═════ DATA

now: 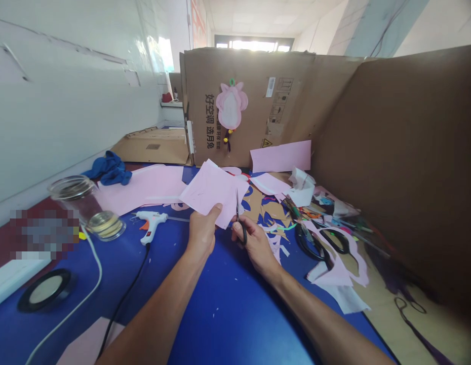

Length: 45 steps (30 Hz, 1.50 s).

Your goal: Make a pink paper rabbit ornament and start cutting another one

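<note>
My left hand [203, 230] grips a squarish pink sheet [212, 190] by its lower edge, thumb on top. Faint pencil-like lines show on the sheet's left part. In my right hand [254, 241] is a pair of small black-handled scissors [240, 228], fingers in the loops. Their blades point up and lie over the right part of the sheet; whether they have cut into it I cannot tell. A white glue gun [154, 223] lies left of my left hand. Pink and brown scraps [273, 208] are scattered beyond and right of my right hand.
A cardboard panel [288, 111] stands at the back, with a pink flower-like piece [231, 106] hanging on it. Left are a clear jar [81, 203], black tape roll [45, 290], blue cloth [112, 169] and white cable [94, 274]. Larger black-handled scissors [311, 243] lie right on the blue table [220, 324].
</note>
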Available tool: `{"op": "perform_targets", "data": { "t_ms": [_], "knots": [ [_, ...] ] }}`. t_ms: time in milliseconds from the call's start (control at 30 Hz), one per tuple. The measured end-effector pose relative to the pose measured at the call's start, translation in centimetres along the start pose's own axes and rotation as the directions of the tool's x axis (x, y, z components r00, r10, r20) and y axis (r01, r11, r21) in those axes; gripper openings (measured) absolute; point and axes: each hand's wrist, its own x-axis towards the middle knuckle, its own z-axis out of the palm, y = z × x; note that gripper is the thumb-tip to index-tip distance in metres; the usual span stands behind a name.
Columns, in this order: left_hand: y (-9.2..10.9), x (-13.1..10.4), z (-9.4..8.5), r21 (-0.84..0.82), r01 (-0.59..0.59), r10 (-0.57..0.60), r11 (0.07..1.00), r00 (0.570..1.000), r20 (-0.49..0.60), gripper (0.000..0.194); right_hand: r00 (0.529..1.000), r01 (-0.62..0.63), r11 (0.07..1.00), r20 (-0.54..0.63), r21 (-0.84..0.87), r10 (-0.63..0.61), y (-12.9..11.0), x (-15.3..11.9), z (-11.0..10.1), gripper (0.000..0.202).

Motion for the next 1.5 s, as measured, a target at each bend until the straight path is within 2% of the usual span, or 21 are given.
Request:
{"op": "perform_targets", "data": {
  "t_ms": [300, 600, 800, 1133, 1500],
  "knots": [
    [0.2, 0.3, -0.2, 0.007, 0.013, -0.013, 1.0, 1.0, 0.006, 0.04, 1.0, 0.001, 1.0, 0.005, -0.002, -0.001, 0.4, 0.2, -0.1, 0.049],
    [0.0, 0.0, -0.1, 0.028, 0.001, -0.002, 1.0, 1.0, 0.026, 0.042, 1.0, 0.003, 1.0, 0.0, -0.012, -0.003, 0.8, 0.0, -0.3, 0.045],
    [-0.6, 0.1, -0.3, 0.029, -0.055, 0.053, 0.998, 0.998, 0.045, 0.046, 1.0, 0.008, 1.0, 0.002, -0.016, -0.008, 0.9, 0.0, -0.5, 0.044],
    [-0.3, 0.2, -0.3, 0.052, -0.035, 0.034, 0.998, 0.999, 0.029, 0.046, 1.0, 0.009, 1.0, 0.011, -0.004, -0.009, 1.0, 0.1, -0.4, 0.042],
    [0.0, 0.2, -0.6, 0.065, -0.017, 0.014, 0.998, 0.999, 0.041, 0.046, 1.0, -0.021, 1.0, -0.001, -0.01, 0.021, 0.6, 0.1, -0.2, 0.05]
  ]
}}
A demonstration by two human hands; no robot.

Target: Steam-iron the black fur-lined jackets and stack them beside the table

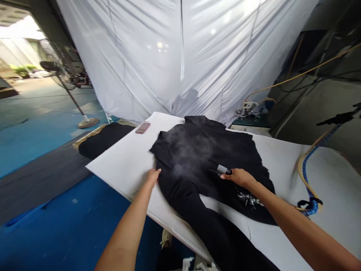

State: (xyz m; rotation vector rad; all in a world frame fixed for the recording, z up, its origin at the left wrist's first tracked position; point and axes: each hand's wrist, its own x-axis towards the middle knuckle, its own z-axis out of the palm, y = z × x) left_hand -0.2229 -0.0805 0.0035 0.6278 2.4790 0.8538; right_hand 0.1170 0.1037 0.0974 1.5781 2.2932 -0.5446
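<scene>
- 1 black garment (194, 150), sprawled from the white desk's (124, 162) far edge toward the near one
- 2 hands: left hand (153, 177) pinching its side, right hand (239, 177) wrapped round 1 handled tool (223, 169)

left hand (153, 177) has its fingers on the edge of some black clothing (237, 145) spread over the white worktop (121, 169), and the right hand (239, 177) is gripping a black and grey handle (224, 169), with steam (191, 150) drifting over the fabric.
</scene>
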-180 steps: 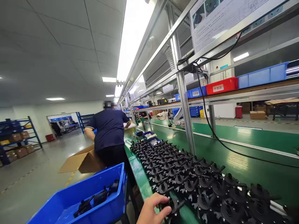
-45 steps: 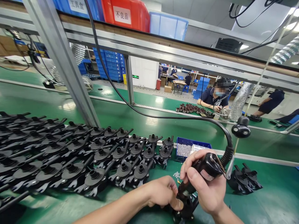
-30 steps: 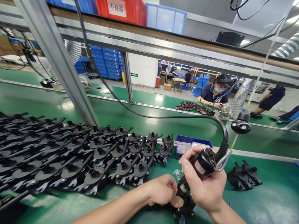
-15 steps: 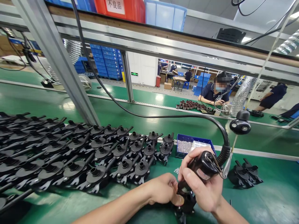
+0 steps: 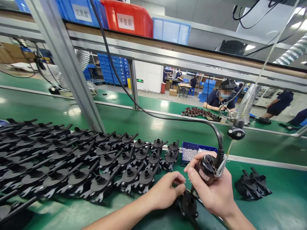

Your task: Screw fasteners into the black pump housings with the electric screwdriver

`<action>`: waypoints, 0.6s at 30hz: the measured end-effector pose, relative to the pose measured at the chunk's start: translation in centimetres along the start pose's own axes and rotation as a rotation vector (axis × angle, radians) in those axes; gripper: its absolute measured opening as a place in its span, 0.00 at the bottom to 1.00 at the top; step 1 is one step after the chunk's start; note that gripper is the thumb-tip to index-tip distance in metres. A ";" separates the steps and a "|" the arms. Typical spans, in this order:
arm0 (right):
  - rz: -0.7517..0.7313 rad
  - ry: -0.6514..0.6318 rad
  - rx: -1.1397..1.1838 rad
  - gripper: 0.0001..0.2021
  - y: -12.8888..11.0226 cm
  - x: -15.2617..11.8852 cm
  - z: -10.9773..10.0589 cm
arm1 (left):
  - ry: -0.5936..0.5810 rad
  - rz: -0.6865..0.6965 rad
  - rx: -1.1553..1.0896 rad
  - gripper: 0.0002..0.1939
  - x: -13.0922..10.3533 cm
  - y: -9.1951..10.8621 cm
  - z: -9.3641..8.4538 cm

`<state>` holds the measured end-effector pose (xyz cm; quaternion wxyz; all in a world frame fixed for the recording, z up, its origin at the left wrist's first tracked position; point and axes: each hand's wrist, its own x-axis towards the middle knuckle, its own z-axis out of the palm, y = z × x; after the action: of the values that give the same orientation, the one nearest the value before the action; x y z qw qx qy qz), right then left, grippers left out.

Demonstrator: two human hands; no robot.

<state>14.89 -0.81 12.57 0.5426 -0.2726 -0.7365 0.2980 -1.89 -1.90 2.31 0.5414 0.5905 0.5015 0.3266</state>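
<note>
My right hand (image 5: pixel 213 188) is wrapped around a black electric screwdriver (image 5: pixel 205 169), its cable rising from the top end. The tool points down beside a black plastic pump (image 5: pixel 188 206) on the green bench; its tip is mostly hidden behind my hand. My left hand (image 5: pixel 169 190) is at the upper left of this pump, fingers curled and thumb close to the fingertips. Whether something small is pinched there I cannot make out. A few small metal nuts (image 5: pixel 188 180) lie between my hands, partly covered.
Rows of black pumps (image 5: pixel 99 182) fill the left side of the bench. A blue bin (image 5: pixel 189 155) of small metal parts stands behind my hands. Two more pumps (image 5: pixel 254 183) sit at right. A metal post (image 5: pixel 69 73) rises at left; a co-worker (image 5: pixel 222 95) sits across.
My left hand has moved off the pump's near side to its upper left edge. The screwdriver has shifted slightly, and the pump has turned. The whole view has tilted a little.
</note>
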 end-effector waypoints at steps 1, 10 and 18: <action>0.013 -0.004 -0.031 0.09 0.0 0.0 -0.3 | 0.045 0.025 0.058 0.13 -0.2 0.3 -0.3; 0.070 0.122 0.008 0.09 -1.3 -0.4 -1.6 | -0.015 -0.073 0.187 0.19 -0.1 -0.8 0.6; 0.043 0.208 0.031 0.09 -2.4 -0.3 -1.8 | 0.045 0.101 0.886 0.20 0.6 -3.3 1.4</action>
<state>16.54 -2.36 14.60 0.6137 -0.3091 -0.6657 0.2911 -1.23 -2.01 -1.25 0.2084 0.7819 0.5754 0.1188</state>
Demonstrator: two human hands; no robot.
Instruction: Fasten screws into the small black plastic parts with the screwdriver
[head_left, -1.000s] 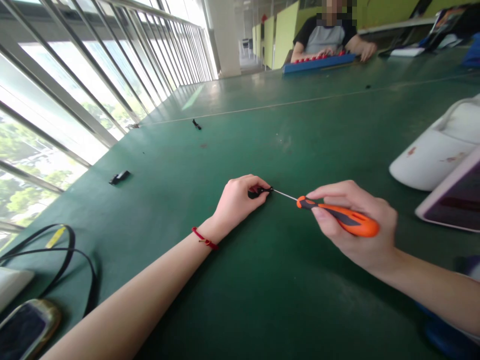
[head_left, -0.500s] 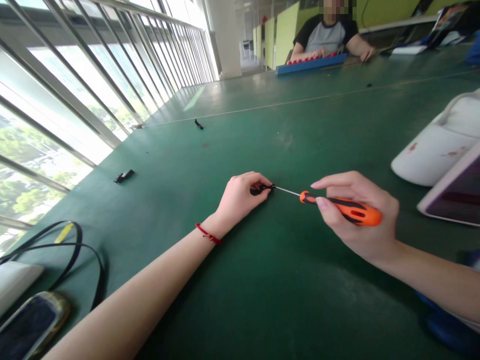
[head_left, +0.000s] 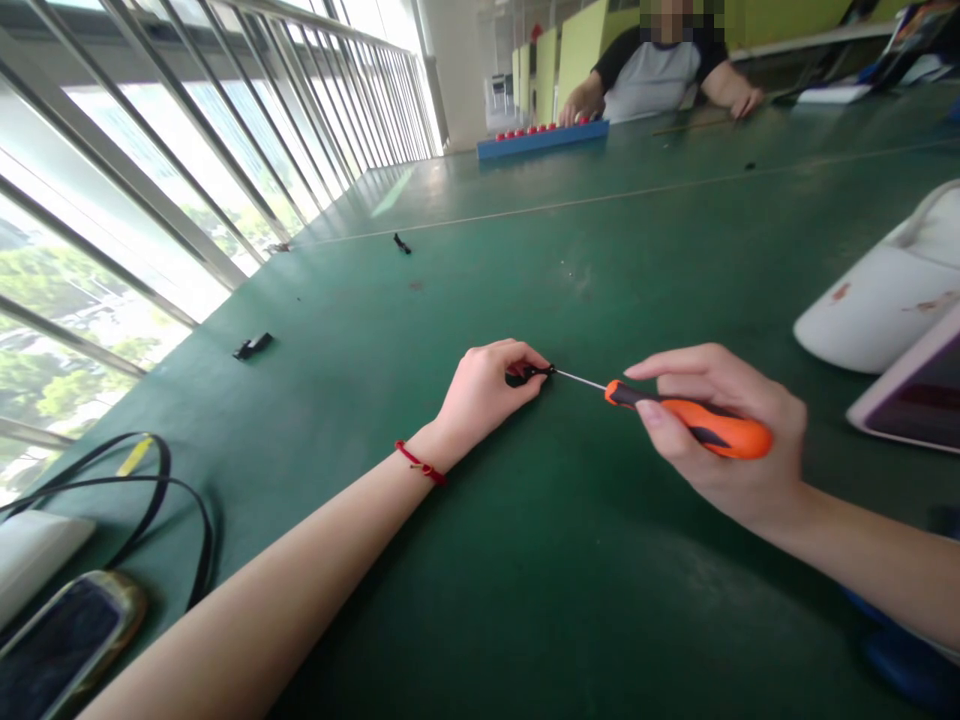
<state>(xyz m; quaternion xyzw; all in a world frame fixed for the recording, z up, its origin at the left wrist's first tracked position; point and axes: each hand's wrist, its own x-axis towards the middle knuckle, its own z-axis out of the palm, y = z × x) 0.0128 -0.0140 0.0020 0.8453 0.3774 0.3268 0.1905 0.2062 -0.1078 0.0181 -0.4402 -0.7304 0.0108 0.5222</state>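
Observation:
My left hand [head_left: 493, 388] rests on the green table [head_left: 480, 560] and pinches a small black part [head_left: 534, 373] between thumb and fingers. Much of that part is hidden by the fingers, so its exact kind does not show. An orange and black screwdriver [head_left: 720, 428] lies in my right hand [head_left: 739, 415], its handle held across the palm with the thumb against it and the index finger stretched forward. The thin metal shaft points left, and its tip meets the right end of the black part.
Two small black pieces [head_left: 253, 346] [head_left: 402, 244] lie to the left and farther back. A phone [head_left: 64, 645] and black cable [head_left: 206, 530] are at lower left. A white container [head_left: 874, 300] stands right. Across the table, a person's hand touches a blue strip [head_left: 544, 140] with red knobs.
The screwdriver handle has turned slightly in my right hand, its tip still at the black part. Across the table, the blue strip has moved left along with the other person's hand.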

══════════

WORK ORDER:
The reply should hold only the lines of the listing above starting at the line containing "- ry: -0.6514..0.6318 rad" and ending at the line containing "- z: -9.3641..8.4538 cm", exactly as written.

PROBLEM SOLUTION:
  - ry: -0.6514..0.6318 rad
  - rx: -1.1397..1.1838 rad
  - gripper: 0.0001..0.2021
  - y: -12.8888..11.0226 cm
  - x: -15.2617..11.8852 cm
  - z: -10.9773..10.0589 cm
arm1 (left):
  - ry: -0.5936..0.5810 rad
  - rz: -0.6865..0.6965 rad
  - rx: -1.1553..1.0896 rad
  - gripper: 0.0002..0.1939
  - x: -13.0922..10.3533 cm
  - y: -9.1951..10.8621 cm
  - z: -9.3641..8.4538 cm

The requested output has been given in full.